Vergi indirimlerinin etkisi de dolaylıdır. Dolaylı vergilerde indirim, piyasa fiyatlarını düşürme yoluyla talebi canlandırmayı amaçlar. Fiyat indirimi, kişilerin reel gelirlerini, alım gücünü arttırarak, talebi uyaracağını varsayar. Ancak ertelenebilir talepte bu etki doğmaz; kişiler geleceğin belirsizliği, işsiz kalma, gelir kaybına uğrama kaygısıyla taleplerini arttırmayabilirler. Gelirden alınan vergilerde indirim; ancak gelir varsa, gelir elde edileceği kesinlikle bekleniyorsa, üretim ve tüketim üzerinde etkili olabilir.

KİTlerse, özel kârlılık peşinde olmadıkları için kriz öngörüsünde üretimi kısmazlar, işçi çıkarmazlar, böylece ülkede gelir ve talep azalışını frenler, hatta önlerler. KİTler aynı zamanda özel işletmelerden girdi alırlar. Böylece özel işletmeler için de güvenilir bir pazar oluştururlar; özel işletmelerin bir bölümü üretimlerini kısmalarını da engellerler. Türkiye, 1930 bunalımından KİTler sayesinde hızla çıkabilmiş, büyüme sürecine girmiştir. Dünyada da bunalımdan çıkışta, II. Dünya Savaşı sonrası Batı Avrupanın ekonomilerinin toparlanmasında KİTlerin büyük katkıları olmuştur. II. Dünya Savaşı sonrası İngiltere başta olmak üzere devletleştirmeleri, millileştirmeleri unutmamak gerekir.

Kriz, neoliberallerin bir ezberini, özelleştirme konusundaki ezberini de bozmuştur. Özelleştirmeyle işsizlik azalacak, verim yükselecek, yeni yatırımlar yapılacak, kamu kesimi finansman açığı daralacak, gelir dağılımı düzelecekti. Süslü tümcelerle, siyasi alanda olduğu gibi ekonomi alanında da insanlar çıkar odaklarının sesyayarları aracılığıyla ne yazık ki aldatılmaktadır.
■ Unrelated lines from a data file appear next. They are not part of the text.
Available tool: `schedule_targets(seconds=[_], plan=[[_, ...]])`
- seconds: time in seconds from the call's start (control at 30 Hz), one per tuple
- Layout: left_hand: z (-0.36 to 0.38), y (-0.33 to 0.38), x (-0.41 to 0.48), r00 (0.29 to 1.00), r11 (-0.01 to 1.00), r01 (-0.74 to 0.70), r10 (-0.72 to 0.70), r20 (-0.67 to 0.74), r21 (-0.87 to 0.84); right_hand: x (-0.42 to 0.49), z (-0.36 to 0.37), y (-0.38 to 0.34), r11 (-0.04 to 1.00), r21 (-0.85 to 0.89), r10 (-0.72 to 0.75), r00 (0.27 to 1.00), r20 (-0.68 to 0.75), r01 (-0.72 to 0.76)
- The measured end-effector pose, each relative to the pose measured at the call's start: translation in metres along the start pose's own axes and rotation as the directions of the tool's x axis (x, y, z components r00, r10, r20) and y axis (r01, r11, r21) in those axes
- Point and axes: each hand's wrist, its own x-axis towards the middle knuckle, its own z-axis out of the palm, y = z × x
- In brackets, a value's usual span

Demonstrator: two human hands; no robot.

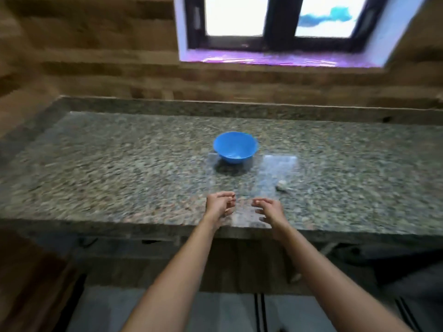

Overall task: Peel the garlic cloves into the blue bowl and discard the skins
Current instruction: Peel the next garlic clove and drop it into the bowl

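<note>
A blue bowl (235, 146) stands on the speckled granite counter (119, 168), with something pale lying in its bottom. A clear sheet (278, 168) lies flat on the counter under and to the right of the bowl. On its right part rests a small pale garlic piece (282, 185). My left hand (220, 206) and my right hand (269, 208) hover side by side near the counter's front edge, fingers loosely curled and apart. Nothing shows in either hand. The frame is blurred.
A raised granite ledge (239, 109) runs along the back of the counter, with a brown wall (96, 56) behind it. A window (282, 27) sits above at the right. The counter's front edge (143, 227) lies just under my wrists.
</note>
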Motion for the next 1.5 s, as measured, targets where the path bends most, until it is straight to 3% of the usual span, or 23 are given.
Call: schedule_targets(seconds=[0.1,0.2,0.37,0.53,0.63,0.77,0.83,0.9,1.03,1.1,1.2,1.23,1.4,1.5], plan=[[0.068,-0.005,0.030,1.000,0.996,-0.003,0.004,-0.016,0.088,0.030,-0.060,0.007,1.000,-0.004,0.004,0.998,-0.056,-0.005],[0.109,-0.013,0.061,0.981,0.974,-0.077,0.112,-0.157,0.213,0.060,-0.106,0.012,0.999,-0.051,-0.011,0.997,-0.071,0.007],[0.104,-0.011,0.068,0.825,0.896,-0.131,0.337,-0.454,0.425,0.086,-0.138,0.007,0.959,-0.228,-0.184,0.982,-0.046,0.169],[0.050,-0.011,0.067,0.730,0.833,-0.012,0.385,-0.565,0.553,0.108,-0.118,0.015,0.741,-0.543,-0.378,0.914,0.150,0.395],[0.033,-0.008,0.077,0.774,0.700,-0.014,0.460,-0.436,0.714,0.113,-0.107,0.017,0.730,-0.568,-0.316,0.925,0.210,0.379],[0.033,0.002,0.097,0.817,0.559,-0.060,0.503,-0.281,0.827,0.125,-0.103,0.021,0.771,-0.544,-0.279,0.943,0.180,0.332],[0.032,0.003,0.107,0.839,0.420,-0.089,0.520,-0.159,0.903,0.130,-0.103,0.024,0.789,-0.527,-0.279,0.948,0.150,0.316],[0.027,0.002,0.115,0.843,0.295,-0.125,0.536,-0.056,0.947,0.132,-0.101,0.025,0.806,-0.512,-0.275,0.954,0.122,0.298],[0.018,0.000,0.121,0.833,0.183,-0.167,0.552,0.039,0.969,0.133,-0.100,0.026,0.829,-0.484,-0.280,0.957,0.075,0.280],[0.027,0.012,0.116,0.808,0.290,-0.266,0.587,0.049,0.919,0.134,-0.098,0.026,0.849,-0.452,-0.279,0.959,0.056,0.273],[0.047,0.052,0.121,0.670,0.431,-0.390,0.739,-0.071,0.814,0.135,-0.096,0.026,0.862,-0.434,-0.285,0.958,0.010,0.261],[0.051,0.065,0.128,0.665,0.447,-0.360,0.739,-0.112,0.819,0.134,-0.096,0.026,0.870,-0.426,-0.275,0.962,-0.001,0.248],[0.056,0.088,0.161,0.805,0.467,-0.102,0.557,-0.203,0.878,0.132,-0.099,0.028,0.915,-0.311,-0.264,0.964,0.017,0.256],[0.057,0.086,0.148,0.746,0.600,-0.178,0.599,-0.291,0.780,0.131,-0.100,0.028,0.950,-0.202,-0.245,0.969,-0.011,0.238]])
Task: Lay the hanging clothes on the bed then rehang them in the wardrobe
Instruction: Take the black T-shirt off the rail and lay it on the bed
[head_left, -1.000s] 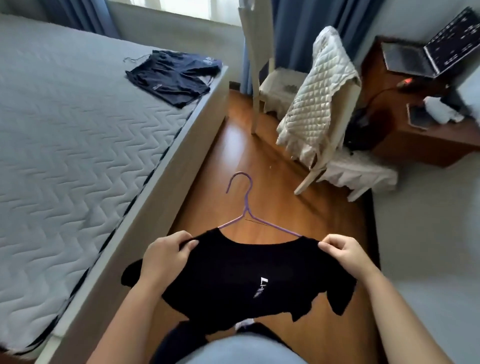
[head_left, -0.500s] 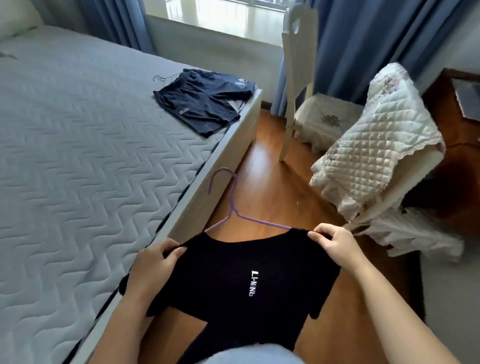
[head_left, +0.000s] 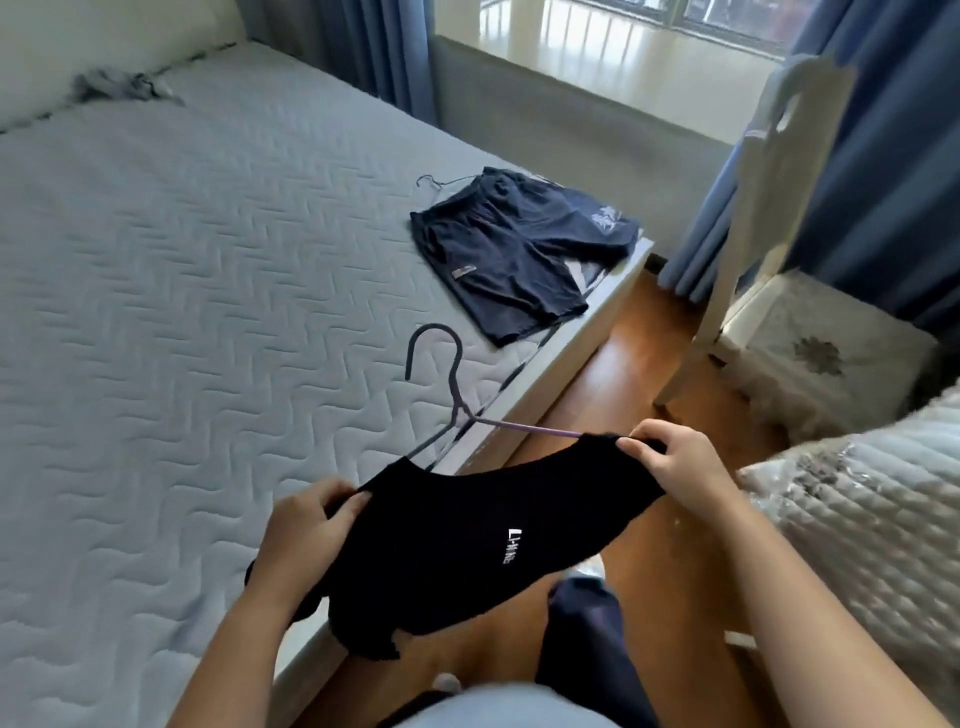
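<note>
- Both hands are on the black T-shirt (head_left: 467, 545): the left hand (head_left: 306, 527) grips one shoulder, the right hand (head_left: 675, 467) pinches the other, fingers (head_left: 641, 446) curled tight over the fabric.
- The shirt hangs between the two grips on its purple hanger (head_left: 453, 387), with the hook pointing away from the fingers and out over the edge of the bed (head_left: 182, 312).
- The key line is the shoulder-to-shoulder axis, which runs from the left fingers across to the right fingers, the right end farther out.
- The mattress lies to the left of and beyond both grips. The left hand is the nearer one, over the bed's edge, while the right is over the floor (head_left: 618, 384).
- The dark shorts (head_left: 514, 249) lie flat on the bed well beyond the fingers, near its far corner.
- My read: the shirt needs a swing leftward and a lowering, to land in the open stretch short of the shorts.
</note>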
Özelleştirme, ekonomilerin krize dayanma gücünü zayıflatmış, kriz riskini yükseltmiş, krizden çıkışın maliyetini de arttırmıştır. Özelleştirmeden belli sermaye çevreleri çıkar sağladığı halde, krizin maliyetini emekçiler ödemektedirler. Tüm uyarılara kulak tıkayan, çeşitli araçlarla yönlendirilen emekçiler bunu hak ediyor demeye insanın dili varmıyor, ama gerçekleri de görmek gerekiyor.